Please transcribe every entry below exactly as written.

● Dataset items
========================================================================

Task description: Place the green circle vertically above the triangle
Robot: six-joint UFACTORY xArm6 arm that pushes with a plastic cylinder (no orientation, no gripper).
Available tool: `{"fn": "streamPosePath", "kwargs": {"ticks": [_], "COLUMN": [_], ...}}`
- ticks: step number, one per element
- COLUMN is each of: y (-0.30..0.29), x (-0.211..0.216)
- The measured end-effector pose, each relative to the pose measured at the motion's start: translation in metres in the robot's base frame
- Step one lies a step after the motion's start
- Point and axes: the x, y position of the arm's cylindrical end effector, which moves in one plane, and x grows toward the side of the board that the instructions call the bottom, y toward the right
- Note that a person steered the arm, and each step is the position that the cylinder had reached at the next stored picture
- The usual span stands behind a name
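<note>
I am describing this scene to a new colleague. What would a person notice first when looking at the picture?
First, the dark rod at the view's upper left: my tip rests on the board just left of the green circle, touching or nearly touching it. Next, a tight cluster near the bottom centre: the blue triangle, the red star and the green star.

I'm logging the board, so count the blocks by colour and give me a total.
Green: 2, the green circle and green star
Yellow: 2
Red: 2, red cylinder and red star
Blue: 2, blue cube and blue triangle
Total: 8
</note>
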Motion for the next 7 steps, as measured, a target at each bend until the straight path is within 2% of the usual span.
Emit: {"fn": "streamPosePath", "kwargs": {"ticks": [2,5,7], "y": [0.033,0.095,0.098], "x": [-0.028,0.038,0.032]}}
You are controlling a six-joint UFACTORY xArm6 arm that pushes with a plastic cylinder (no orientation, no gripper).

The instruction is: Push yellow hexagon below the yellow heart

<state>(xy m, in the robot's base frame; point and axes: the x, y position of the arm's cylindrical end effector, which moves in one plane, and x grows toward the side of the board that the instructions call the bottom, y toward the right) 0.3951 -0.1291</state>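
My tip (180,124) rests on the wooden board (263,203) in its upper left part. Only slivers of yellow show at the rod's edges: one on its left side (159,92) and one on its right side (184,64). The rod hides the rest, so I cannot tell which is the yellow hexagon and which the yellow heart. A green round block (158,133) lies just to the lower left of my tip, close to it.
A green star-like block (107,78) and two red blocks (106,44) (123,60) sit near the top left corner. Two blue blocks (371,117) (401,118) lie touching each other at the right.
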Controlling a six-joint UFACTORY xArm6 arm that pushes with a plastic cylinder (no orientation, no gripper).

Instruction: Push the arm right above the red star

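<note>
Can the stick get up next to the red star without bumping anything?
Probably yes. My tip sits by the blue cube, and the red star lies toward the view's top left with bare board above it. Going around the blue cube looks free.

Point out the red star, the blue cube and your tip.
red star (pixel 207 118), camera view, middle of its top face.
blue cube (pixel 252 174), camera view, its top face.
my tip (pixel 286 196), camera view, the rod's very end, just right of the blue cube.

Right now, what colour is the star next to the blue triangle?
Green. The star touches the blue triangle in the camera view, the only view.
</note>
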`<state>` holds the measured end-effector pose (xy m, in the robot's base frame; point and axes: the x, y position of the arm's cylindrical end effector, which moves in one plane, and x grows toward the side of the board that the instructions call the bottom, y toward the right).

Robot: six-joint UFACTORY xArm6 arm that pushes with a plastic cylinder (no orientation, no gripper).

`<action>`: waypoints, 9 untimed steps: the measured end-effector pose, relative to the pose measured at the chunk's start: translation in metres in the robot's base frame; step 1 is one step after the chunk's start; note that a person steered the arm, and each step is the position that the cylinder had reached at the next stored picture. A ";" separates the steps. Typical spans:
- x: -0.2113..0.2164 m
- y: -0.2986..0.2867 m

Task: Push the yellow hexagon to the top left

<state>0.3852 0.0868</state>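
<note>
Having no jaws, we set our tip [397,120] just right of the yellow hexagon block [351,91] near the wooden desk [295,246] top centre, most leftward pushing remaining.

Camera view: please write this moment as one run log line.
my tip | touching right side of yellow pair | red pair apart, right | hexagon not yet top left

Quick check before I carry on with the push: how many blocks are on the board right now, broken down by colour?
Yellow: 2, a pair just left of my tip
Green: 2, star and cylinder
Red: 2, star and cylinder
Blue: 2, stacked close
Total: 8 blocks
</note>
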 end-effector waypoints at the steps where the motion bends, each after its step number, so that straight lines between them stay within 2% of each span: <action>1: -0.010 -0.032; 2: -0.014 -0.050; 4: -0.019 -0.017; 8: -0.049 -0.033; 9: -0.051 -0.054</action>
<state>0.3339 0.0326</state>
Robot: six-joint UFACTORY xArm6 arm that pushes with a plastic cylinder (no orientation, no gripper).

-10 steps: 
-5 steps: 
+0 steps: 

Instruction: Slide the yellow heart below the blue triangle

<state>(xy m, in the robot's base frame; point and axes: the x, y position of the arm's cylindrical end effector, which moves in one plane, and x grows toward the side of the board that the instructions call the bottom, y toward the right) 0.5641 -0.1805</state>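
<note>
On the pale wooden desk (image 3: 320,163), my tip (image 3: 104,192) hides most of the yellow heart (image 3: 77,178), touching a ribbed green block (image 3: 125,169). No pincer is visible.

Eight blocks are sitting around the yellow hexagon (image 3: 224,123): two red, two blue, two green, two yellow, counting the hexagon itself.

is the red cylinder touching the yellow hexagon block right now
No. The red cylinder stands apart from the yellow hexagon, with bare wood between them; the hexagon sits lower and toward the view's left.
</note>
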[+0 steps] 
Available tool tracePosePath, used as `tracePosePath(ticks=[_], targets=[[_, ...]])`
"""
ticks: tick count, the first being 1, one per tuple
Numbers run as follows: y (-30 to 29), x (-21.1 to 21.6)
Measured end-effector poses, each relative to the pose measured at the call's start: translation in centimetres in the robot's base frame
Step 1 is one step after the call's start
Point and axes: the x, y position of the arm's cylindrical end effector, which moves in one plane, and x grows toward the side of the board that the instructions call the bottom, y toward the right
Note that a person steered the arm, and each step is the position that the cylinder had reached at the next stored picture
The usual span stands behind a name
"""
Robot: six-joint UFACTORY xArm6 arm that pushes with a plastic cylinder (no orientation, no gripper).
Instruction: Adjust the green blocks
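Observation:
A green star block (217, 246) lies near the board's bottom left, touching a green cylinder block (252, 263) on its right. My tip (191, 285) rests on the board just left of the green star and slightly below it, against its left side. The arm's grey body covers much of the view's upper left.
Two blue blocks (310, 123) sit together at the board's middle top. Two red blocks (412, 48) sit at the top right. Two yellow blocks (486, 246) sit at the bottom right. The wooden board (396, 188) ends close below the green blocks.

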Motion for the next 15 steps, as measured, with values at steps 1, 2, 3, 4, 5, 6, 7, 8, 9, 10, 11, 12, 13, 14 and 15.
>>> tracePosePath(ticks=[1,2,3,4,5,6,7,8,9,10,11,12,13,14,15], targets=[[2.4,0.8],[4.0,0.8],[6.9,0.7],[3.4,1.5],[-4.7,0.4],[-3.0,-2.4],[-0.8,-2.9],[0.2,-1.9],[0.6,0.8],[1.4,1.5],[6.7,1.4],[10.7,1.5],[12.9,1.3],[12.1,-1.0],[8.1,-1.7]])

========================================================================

● RESULT BELOW
Task description: Place the green circle vertically above the triangle
Robot: six-joint UFACTORY xArm6 arm that pushes with a plastic cylinder (no orientation, no gripper).
Available tool: `{"fn": "streamPosePath", "kwargs": {"ticks": [_], "COLUMN": [_], ...}}`
- ticks: step number, one per element
- COLUMN is each of: y (-0.30..0.29), x (-0.211..0.216)
- The measured end-effector pose, each relative to the pose measured at the motion's start: translation in metres in the robot's base frame
- Step one lies a step after the motion's start
- Point and axes: the x, y position of the arm's cylindrical end effector, which moves in one plane, and x grows toward the side of the board that the instructions call the bottom, y toward the right
- Note that a person steered the arm, and each step is the position that the cylinder had reached at the next stored picture
- The usual span stands behind a name
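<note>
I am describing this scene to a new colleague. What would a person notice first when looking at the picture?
First, the dark rod at the view's upper left: my tip rests on the board just left of the green circle, touching or nearly touching it. Next, a tight cluster near the bottom centre: the blue triangle, the red star and the green star.

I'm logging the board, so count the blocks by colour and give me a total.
Green: 2, the green circle and green star
Yellow: 2
Red: 2, red cylinder and red star
Blue: 2, blue cube and blue triangle
Total: 8
</note>
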Motion for the next 7 steps, as measured, a target at each bend until the straight path is within 2% of the usual span.
Emit: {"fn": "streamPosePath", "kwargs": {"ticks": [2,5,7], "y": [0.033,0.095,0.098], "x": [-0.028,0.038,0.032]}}
You are controlling a six-joint UFACTORY xArm6 arm that pushes with a plastic cylinder (no orientation, no gripper).

The instruction is: Push yellow hexagon below the yellow heart

<state>(xy m, in the robot's base frame; point and axes: the x, y position of the arm's cylindrical end effector, which moves in one plane, and x grows toward the side of the board that the instructions call the bottom, y toward the right) 0.3951 -0.1291</state>
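My tip (180,124) rests on the wooden board (263,203) in its upper left part. Only slivers of yellow show at the rod's edges: one on its left side (159,92) and one on its right side (184,64). The rod hides the rest, so I cannot tell which is the yellow hexagon and which the yellow heart. A green round block (158,133) lies just to the lower left of my tip, close to it.
A green star-like block (107,78) and two red blocks (106,44) (123,60) sit near the top left corner. Two blue blocks (371,117) (401,118) lie touching each other at the right.
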Controlling a six-joint UFACTORY xArm6 arm that pushes with a plastic cylinder (no orientation, no gripper).

Instruction: Push the arm right above the red star

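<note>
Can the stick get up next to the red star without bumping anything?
Probably yes. My tip sits by the blue cube, and the red star lies toward the view's top left with bare board above it. Going around the blue cube looks free.

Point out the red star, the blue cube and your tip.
red star (pixel 207 118), camera view, middle of its top face.
blue cube (pixel 252 174), camera view, its top face.
my tip (pixel 286 196), camera view, the rod's very end, just right of the blue cube.

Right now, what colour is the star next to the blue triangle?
Green. The star touches the blue triangle in the camera view, the only view.
</note>
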`<state>` holds the measured end-effector pose (xy m, in the robot's base frame; point and axes: the x, y position of the arm's cylindrical end effector, which moves in one plane, and x grows toward the side of the board that the instructions call the bottom, y toward the right).

Robot: six-joint UFACTORY xArm6 arm that pushes with a plastic cylinder (no orientation, no gripper).

`<action>`: waypoints, 9 untimed steps: the measured end-effector pose, relative to the pose measured at the chunk's start: translation in metres in the robot's base frame; step 1 is one step after the chunk's start; note that a person steered the arm, and each step is the position that the cylinder had reached at the next stored picture. A ";" separates the steps. Typical spans:
- x: -0.2113..0.2164 m
- y: -0.2986..0.2867 m

Task: Push the yellow hexagon to the top left

<state>0.3852 0.0868</state>
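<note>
Having no jaws, we set our tip [397,120] just right of the yellow hexagon block [351,91] near the wooden desk [295,246] top centre, most leftward pushing remaining.

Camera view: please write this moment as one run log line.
my tip | touching right side of yellow pair | red pair apart, right | hexagon not yet top left

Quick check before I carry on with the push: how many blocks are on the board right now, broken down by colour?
Yellow: 2, a pair just left of my tip
Green: 2, star and cylinder
Red: 2, star and cylinder
Blue: 2, stacked close
Total: 8 blocks
</note>
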 end-effector waypoints at the steps where the motion bends, each after its step number, so that straight lines between them stay within 2% of each span: <action>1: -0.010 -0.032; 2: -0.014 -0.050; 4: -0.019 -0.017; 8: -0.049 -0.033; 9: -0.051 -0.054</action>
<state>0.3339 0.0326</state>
Robot: six-joint UFACTORY xArm6 arm that pushes with a plastic cylinder (no orientation, no gripper).

-10 steps: 
-5 steps: 
+0 steps: 

Instruction: Slide the yellow heart below the blue triangle

<state>(xy m, in the robot's base frame; point and axes: the x, y position of the arm's cylindrical end effector, which moves in one plane, and x grows toward the side of the board that the instructions call the bottom, y toward the right) 0.5641 -0.1805</state>
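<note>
On the pale wooden desk (image 3: 320,163), my tip (image 3: 104,192) hides most of the yellow heart (image 3: 77,178), touching a ribbed green block (image 3: 125,169). No pincer is visible.

Eight blocks are sitting around the yellow hexagon (image 3: 224,123): two red, two blue, two green, two yellow, counting the hexagon itself.

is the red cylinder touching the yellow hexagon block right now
No. The red cylinder stands apart from the yellow hexagon, with bare wood between them; the hexagon sits lower and toward the view's left.
</note>
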[+0 steps] 
Available tool tracePosePath, used as `tracePosePath(ticks=[_], targets=[[_, ...]])`
"""
ticks: tick count, the first being 1, one per tuple
Numbers run as follows: y (-30 to 29), x (-21.1 to 21.6)
Measured end-effector poses, each relative to the pose measured at the call's start: translation in centimetres in the robot's base frame
Step 1 is one step after the call's start
Point and axes: the x, y position of the arm's cylindrical end effector, which moves in one plane, and x grows toward the side of the board that the instructions call the bottom, y toward the right
Note that a person steered the arm, and each step is the position that the cylinder had reached at the next stored picture
The usual span stands behind a name
"""
Robot: six-joint UFACTORY xArm6 arm that pushes with a plastic cylinder (no orientation, no gripper).
Instruction: Adjust the green blocks
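Observation:
A green star block (217, 246) lies near the board's bottom left, touching a green cylinder block (252, 263) on its right. My tip (191, 285) rests on the board just left of the green star and slightly below it, against its left side. The arm's grey body covers much of the view's upper left.
Two blue blocks (310, 123) sit together at the board's middle top. Two red blocks (412, 48) sit at the top right. Two yellow blocks (486, 246) sit at the bottom right. The wooden board (396, 188) ends close below the green blocks.
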
Motion for the next 15 steps, as measured, with values at steps 1, 2, 3, 4, 5, 6, 7, 8, 9, 10, 11, 12, 13, 14 and 15.
>>> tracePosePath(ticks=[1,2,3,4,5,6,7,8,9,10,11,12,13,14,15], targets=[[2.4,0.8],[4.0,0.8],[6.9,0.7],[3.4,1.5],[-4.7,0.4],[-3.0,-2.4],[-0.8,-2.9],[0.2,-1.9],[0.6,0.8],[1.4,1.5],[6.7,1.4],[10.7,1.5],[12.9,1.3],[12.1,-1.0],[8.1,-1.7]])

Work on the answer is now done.